Print, exactly as they stand, the lines below from the one that has "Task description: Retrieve" to the one that has "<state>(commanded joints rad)", inclusive, leaving out the pictures.

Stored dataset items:
= = = = =
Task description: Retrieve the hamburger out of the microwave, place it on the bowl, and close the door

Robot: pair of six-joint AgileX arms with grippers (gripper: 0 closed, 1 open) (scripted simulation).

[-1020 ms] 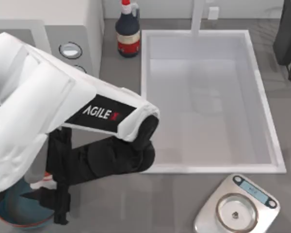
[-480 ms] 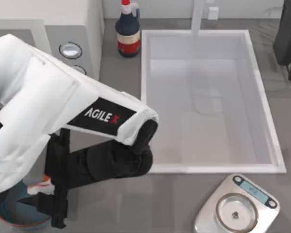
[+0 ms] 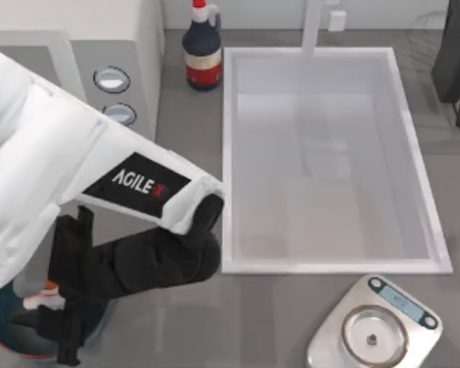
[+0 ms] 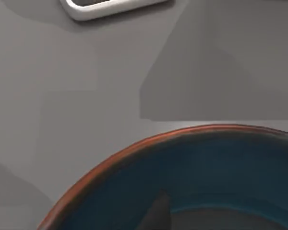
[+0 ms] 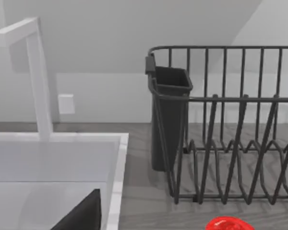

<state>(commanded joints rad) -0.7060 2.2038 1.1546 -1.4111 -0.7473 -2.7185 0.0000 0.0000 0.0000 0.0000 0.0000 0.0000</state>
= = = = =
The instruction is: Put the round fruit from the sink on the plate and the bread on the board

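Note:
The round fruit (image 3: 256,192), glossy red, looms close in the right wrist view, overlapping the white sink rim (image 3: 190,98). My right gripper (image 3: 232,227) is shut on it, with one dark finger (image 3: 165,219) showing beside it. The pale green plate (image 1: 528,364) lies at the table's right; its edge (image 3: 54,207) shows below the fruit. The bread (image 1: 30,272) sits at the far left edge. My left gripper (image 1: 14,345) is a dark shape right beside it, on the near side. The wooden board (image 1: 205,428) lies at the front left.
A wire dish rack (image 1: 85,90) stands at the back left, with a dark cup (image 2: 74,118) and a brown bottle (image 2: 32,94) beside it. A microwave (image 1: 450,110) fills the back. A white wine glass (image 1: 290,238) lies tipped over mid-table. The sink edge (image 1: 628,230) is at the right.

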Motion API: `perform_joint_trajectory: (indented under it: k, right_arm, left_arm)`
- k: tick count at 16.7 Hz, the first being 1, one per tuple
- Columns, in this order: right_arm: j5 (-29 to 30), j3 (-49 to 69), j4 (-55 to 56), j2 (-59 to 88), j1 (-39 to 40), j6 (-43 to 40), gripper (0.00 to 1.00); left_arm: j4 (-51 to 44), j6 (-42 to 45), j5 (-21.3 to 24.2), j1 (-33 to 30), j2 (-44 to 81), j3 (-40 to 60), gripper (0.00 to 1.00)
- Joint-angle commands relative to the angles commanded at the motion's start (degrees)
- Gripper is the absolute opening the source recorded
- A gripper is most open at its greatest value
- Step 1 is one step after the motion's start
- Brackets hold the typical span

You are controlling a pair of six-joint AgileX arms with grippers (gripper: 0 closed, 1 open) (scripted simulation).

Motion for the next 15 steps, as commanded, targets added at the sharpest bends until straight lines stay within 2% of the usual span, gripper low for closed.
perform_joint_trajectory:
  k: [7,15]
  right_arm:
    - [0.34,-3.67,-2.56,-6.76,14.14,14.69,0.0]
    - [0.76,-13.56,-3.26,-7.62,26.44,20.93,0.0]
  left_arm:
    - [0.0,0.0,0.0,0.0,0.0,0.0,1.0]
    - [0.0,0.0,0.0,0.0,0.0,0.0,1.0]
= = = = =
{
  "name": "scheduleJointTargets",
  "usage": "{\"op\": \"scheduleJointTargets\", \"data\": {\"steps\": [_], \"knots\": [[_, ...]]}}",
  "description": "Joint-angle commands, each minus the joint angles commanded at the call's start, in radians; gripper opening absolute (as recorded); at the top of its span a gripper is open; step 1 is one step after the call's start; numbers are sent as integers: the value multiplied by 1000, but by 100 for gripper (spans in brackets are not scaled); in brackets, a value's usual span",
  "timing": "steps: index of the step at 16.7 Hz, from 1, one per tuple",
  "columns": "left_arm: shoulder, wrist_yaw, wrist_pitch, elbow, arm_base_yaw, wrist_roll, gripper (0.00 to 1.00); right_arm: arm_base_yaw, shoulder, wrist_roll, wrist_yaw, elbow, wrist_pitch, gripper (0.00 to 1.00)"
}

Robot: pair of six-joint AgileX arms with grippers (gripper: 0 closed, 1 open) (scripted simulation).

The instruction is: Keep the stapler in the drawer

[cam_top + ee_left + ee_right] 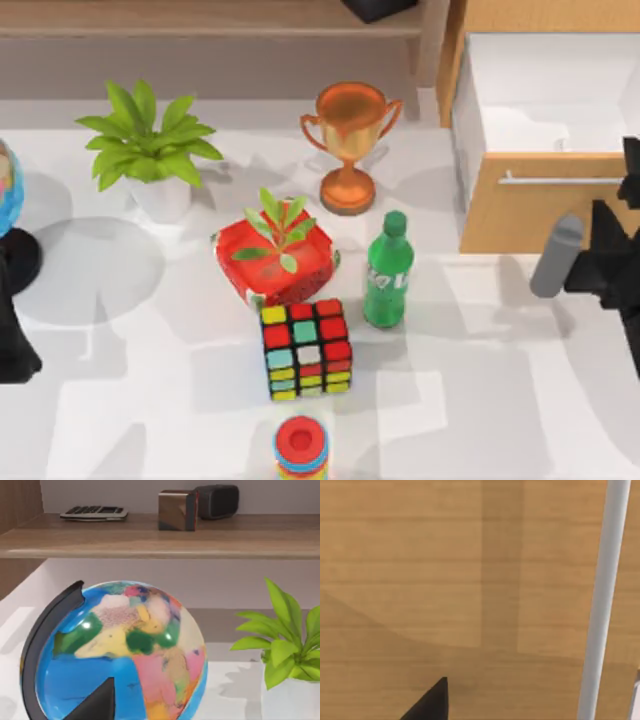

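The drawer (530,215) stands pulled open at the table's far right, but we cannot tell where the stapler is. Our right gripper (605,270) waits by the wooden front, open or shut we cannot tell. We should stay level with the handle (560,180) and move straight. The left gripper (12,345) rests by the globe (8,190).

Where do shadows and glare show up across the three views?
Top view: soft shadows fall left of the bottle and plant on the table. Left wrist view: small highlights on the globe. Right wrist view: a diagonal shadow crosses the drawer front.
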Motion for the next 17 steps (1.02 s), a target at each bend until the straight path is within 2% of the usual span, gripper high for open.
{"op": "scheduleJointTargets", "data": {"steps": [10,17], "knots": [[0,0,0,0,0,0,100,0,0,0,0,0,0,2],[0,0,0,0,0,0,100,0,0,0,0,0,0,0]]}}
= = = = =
◆ ANSWER SPACE
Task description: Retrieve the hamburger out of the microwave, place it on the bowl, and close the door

Robot: pair of six-joint AgileX arms with grippers (gripper: 0 closed, 1 open) (scripted simulation).

[-1020 ms] 
[-480 ms] 
[+0 ms] 
[+0 ms] 
[+0 ms] 

<state>(commanded joints rad) -0.7060 2.2038 1.1546 -1.4111 -0.7473 -2.7185 0.0000 0.0000 0.0000 0.0000 0.0000 0.0000</state>

This response is done.